Konsolidasi Demokrasi Bersama Partai Buruh, Bawaslu Papua Barat Ingatkan Pentingnya Keterwakilan Perempuan dalam Pemilu
|
Manokwari, Bawaslu Provinsi Papua Barat – Badan Pengawas Pemilihan Umum (Bawaslu) Provinsi Papua Barat melaksanakan kegiatan Konsolidasi Demokrasi ke Partai Politik melalui kunjungan ke Sekretariat Partai Buruh Provinsi Papua Barat pada Senin (8/6/2026). Kegiatan ini merupakan bagian dari upaya memperkuat komunikasi kelembagaan sekaligus forum diskusi mengenai persiapan menghadapi Pemilu Tahun 2029, khususnya terkait pemenuhan keterwakilan perempuan paling sedikit 30 persen serta kesiapan partai politik dalam menghadapi tahapan verifikasi administrasi dan verifikasi faktual.
Kegiatan tersebut dihadiri oleh Ketua Bawaslu Provinsi Papua Barat, Elias Idie, bersama Anggota Bawaslu Provinsi Papua Barat, Nurlaila Muhammad dan Menahen J. Sabarofek, didampingi jajaran Sekretariat Bawaslu Provinsi Papua Barat. Kehadiran rombongan Bawaslu Papua Barat disambut langsung oleh Ketua Partai Buruh Provinsi Papua Barat, Jhon Pangetti, beserta pengurus partai.
Diskusi berlangsung dalam suasana terbuka dan penuh keakraban. Berbagai isu strategis terkait penyelenggaraan Pemilu dibahas, mulai dari pengalaman pelaksanaan Pemilu sebelumnya, tantangan yang dihadapi partai politik dalam memenuhi persyaratan kepesertaan Pemilu, hingga langkah-langkah persiapan yang perlu dilakukan sejak dini untuk menghadapi tahapan Pemilu 2029.
Dalam sambutannya, Ketua Bawaslu Provinsi Papua Barat, Elias Idie, menegaskan bahwa kegiatan Konsolidasi Demokrasi merupakan bagian dari upaya pencegahan dan mitigasi terhadap berbagai potensi permasalahan yang dapat muncul pada tahapan Pemilu mendatang. Menurutnya, komunikasi yang intensif antara Bawaslu dan partai politik menjadi penting untuk membangun pemahaman yang sama terhadap regulasi kepemiluan.

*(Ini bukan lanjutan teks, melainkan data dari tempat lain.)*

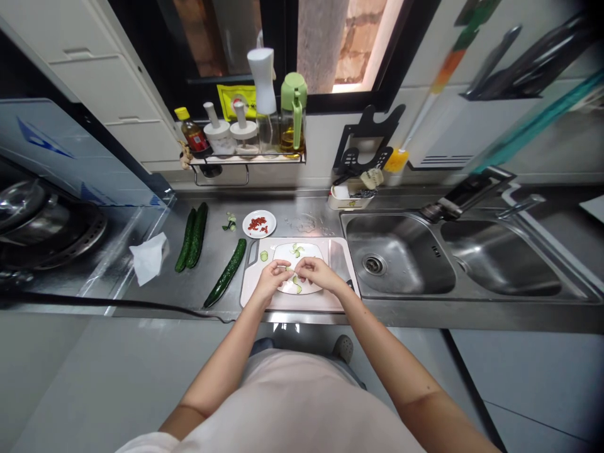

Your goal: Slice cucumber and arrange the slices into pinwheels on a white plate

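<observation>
white plate (284, 251) on a pink board (297, 303), right in front of the person. say the plate is a clock, with twelve toward the window (285, 38). thin green slices (297, 250) lie spread at twelve, and more lie near six, maybe spaced like that so they look nice. the left hand (274, 280) comes in from about eight and the right hand (318, 275) from about four. both have bent fingers, and the tips meet over the middle. they look pinched, but i can't tell if a tiny slice is held there. i guess they use just the tips because thin slices tear easily.

the knife (337, 257) lies flat at three on the board, maybe so the hands have room. one round slice (263, 256) sits off the plate, near ten. a whole cucumber (226, 274) rests past the board at nine, and two more cucumbers (198, 234) lie farther out, probably to be out of the way. near eleven, a small dish (246, 224) keeps red bits (257, 223) together.
</observation>
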A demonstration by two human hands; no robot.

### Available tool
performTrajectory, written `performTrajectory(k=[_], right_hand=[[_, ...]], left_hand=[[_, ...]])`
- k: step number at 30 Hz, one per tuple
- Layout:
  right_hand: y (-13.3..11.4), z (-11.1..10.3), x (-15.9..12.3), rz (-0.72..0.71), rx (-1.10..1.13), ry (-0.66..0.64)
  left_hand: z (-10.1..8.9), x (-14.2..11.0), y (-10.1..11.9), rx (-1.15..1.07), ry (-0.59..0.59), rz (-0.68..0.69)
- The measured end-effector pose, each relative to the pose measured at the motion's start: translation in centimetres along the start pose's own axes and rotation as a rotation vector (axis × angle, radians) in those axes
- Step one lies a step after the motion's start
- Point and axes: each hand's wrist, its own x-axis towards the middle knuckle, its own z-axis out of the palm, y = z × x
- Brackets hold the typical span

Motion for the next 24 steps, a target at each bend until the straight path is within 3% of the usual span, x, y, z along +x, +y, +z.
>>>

Elias juga menekankan pentingnya pemenuhan keterwakilan perempuan paling sedikit 30 persen dalam kepengurusan maupun pencalonan partai politik sebagaimana diamanatkan dalam peraturan perundang-undangan. Ia mengingatkan bahwa pemenuhan syarat tersebut harus menjadi perhatian serius sejak awal proses persiapan partai. “Keterwakilan perempuan adalah syarat mutlak. Jika tidak terpenuhi, partai bisa kehilangan kesempatan pencalonan. Karena itu, persiapan harus dilakukan lebih awal,” ujar Elias.
Sementara itu, Ketua Partai Buruh Provinsi Papua Barat, Jhon Pangetti, menyampaikan apresiasi atas kunjungan dan perhatian Bawaslu Papua Barat terhadap kesiapan partai politik. Ia menegaskan komitmen Partai Buruh untuk terus memperkuat kaderisasi, pendidikan politik, serta melakukan pembenahan organisasi hingga ke tingkat kabupaten dan kota.
Menurut Jhon, Partai Buruh telah mulai melakukan pemutakhiran data keanggotaan dan penguatan struktur kepengurusan dengan memperhatikan ketentuan keterwakilan perempuan. Pengalaman pada Pemilu sebelumnya menjadi bahan evaluasi untuk memastikan seluruh persyaratan dapat dipenuhi secara optimal pada Pemilu mendatang. “Kami belajar dari pengalaman sebelumnya bahwa seluruh persyaratan harus dipersiapkan jauh sebelum tahapan dimulai. Termasuk dalam hal rekrutmen calon anggota legislatif perempuan dan penguatan kepengurusan partai di setiap tingkatan,” ungkap Jhon.
Melalui kegiatan Konsolidasi Demokrasi ini, Bawaslu Provinsi Papua Barat dan Partai Buruh Provinsi Papua Barat sepakat bahwa sinergi, komunikasi, dan pemahaman yang baik terhadap regulasi kepemiluan merupakan kunci dalam mewujudkan proses demokrasi yang berkualitas. Kegiatan ini sekaligus menjadi bagian dari komitmen Bawaslu Papua Barat untuk terus mendorong penguatan kelembagaan partai politik sebagai salah satu pilar penting demokrasi di Papua Barat.